X

AT&T says massive breach didn't originate from its systems

Pictured: Sumit Adhikari
By Sumit Adhikari
March 18, 2024
Featured image for AT&T says massive breach didn't originate from its systems

AT&T may have suffered a massive data breach affecting over one-third of its customers. A threat actor leaked the personal information of over 73 million people allegedly stolen from the AT&T database. The carrier has denied the breach saying the leaked data did not originate from its systems.

AT&T denies data breach affecting over 73 million users

The data breach in question happened in August 2021 or before. Well-known threat actor, ShinyHunters, offered to sell a database containing the personal information of over 70 million AT&T users. The hacker auctioned the database at a starting price of $200,000, though they were willing to sell it immediately for $1 million.
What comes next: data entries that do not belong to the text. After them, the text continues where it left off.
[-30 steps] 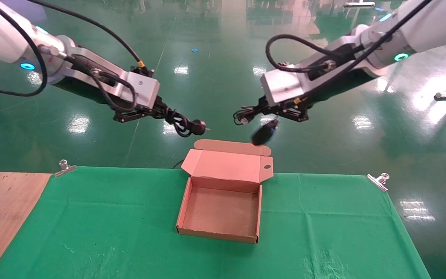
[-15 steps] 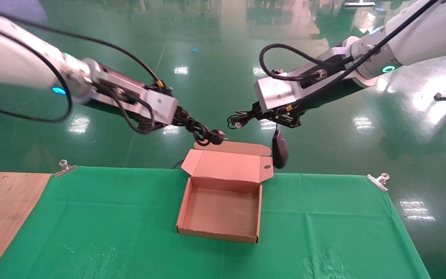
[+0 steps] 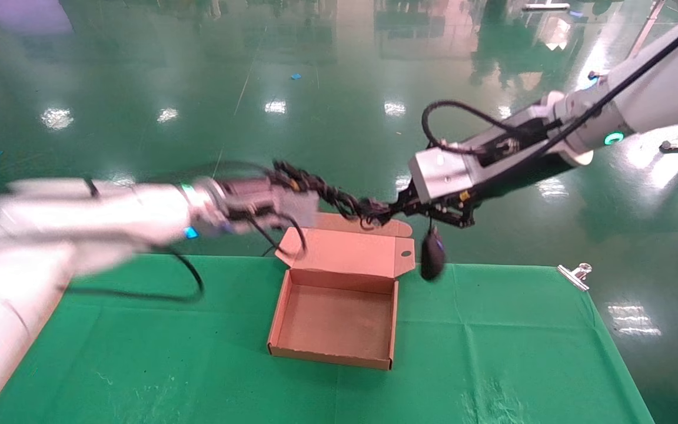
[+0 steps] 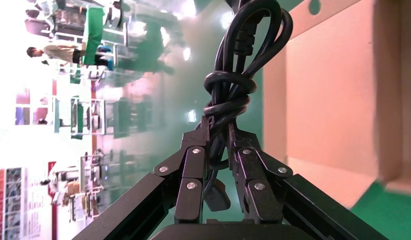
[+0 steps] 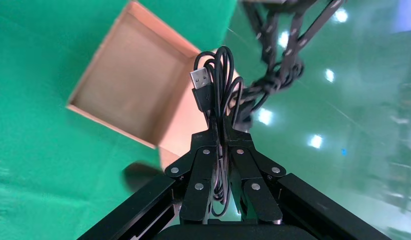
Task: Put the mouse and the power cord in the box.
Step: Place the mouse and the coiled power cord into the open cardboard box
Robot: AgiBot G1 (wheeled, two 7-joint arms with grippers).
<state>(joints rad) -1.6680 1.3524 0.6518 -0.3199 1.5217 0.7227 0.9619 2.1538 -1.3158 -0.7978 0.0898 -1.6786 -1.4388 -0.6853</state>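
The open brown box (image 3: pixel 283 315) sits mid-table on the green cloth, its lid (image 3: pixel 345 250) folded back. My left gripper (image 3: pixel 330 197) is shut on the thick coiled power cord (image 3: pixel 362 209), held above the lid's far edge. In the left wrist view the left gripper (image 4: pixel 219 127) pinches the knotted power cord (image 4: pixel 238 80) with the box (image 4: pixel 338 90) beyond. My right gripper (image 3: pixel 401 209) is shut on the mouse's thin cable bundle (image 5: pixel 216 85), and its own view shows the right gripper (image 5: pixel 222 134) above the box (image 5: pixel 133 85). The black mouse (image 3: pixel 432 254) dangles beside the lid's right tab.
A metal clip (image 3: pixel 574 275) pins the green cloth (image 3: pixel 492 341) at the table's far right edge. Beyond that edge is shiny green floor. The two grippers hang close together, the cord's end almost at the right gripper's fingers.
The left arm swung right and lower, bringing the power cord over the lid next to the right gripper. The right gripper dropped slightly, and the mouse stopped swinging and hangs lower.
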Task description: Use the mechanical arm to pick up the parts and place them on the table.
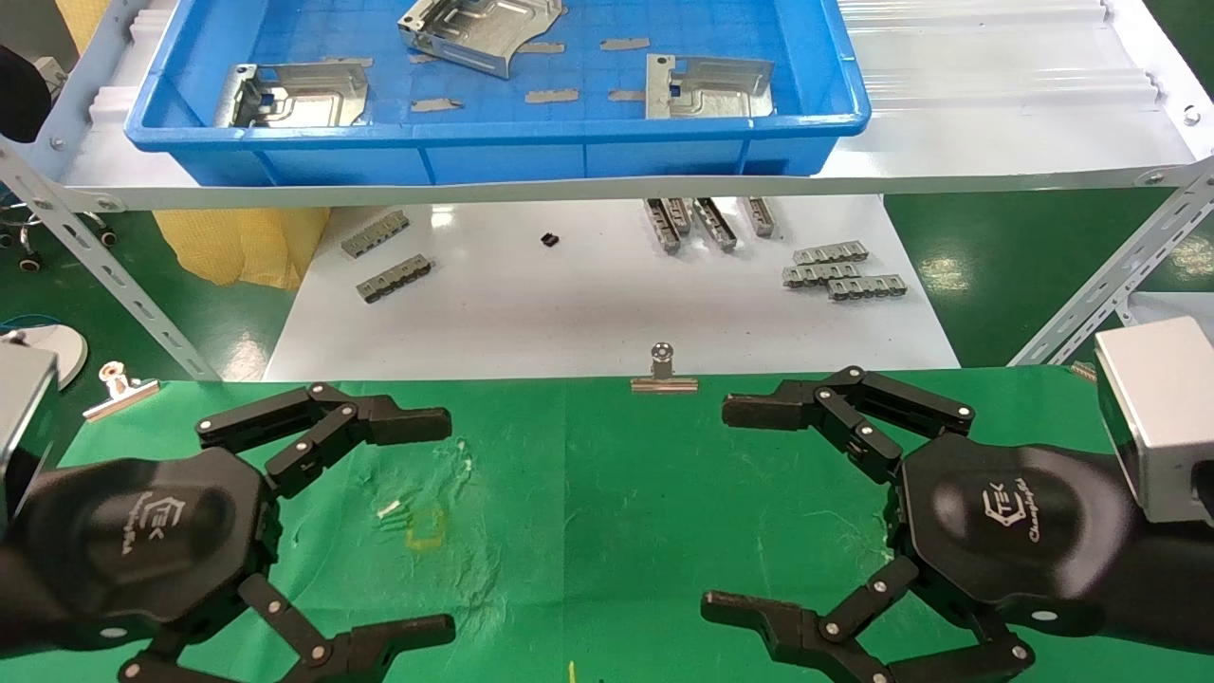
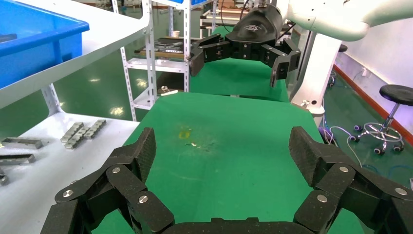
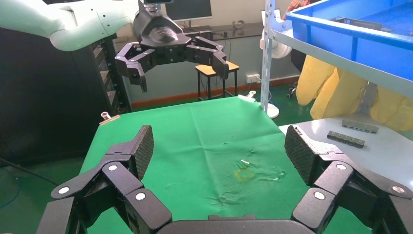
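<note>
Three shiny silver parts lie in a blue tray point(image 1: 493, 128) on the white shelf at the back: one on the left point(image 1: 294, 95), one in the middle point(image 1: 474, 33), one on the right point(image 1: 707, 87). The table point(image 1: 607, 493) with green cloth is in front of me and bears no part. My left gripper point(image 1: 444, 524) hovers open and empty over the cloth's left side; it also shows in its own wrist view point(image 2: 221, 156). My right gripper point(image 1: 721, 507) hovers open and empty over the right side; it also shows in its own wrist view point(image 3: 219, 151).
Grey comb-like strips point(image 1: 394, 280) point(image 1: 839, 270) lie on the white tabletop under the shelf. Binder clips point(image 1: 664, 370) point(image 1: 119, 384) sit at the cloth's far edge. Slanted shelf struts point(image 1: 95, 256) point(image 1: 1119, 275) stand at both sides. A yellow mark point(image 1: 425, 526) is on the wrinkled cloth.
</note>
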Available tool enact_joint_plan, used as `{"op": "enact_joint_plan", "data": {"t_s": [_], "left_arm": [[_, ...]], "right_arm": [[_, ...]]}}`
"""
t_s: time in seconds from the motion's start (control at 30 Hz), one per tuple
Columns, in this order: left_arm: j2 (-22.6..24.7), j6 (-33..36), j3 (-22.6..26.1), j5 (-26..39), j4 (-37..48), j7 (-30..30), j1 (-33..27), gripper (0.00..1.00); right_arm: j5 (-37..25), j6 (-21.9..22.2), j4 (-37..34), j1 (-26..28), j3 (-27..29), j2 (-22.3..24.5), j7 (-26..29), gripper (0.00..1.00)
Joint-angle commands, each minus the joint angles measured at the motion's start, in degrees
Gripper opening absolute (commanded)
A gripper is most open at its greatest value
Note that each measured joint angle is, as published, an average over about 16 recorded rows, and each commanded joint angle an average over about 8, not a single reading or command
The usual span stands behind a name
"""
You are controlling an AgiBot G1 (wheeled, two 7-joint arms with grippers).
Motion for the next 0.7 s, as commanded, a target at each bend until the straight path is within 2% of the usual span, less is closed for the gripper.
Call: {"op": "enact_joint_plan", "data": {"t_s": [0.03, 0.7], "left_arm": [[0.0, 0.0, 0.0, 0.0, 0.0, 0.0, 0.0, 1.0], [0.0, 0.0, 0.0, 0.0, 0.0, 0.0, 0.0, 1.0]], "right_arm": [[0.0, 0.0, 0.0, 0.0, 0.0, 0.0, 0.0, 1.0], [0.0, 0.0, 0.0, 0.0, 0.0, 0.0, 0.0, 1.0]]}}
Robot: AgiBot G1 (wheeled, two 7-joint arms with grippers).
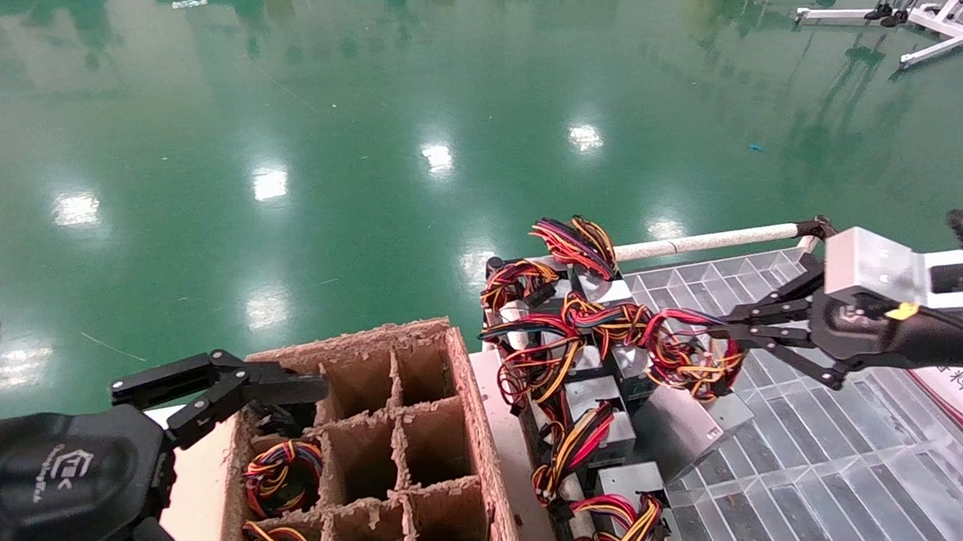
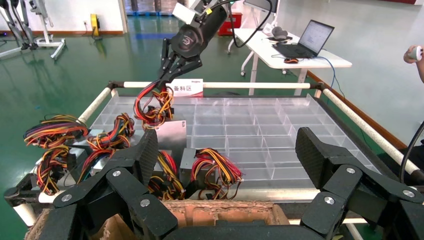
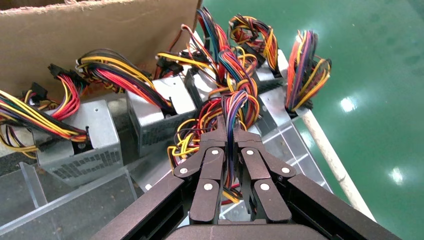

The leaked information included the names, addresses, phone numbers, Social Security numbers, and dates of birth.

Since ShinyHunters has a history of compromising major websites and databases to steal critical information—they have breached Microsoft’s GitHub account, BigBasket, Pixlr, Mathway, and many more platforms—it appeared to be a genuine claim. However, AT&T denied suffering a breach. The carrier said the information did not come from it and chose not to speculate on whether a third-party partner could have suffered the breach.

“I don’t care if they don’t admit [it]. I’m just selling,” ShinyHunters said in response, adding that they are open to negotiating with AT&T. While we haven’t heard much about the breach since then, the stolen data has just been leaked. Another threat actor, known as MajorNelson, shared the entire database for free on a hacking forum. They explicitly confirmed that it is the same database that ShinyHunters attempted to sell about three years ago.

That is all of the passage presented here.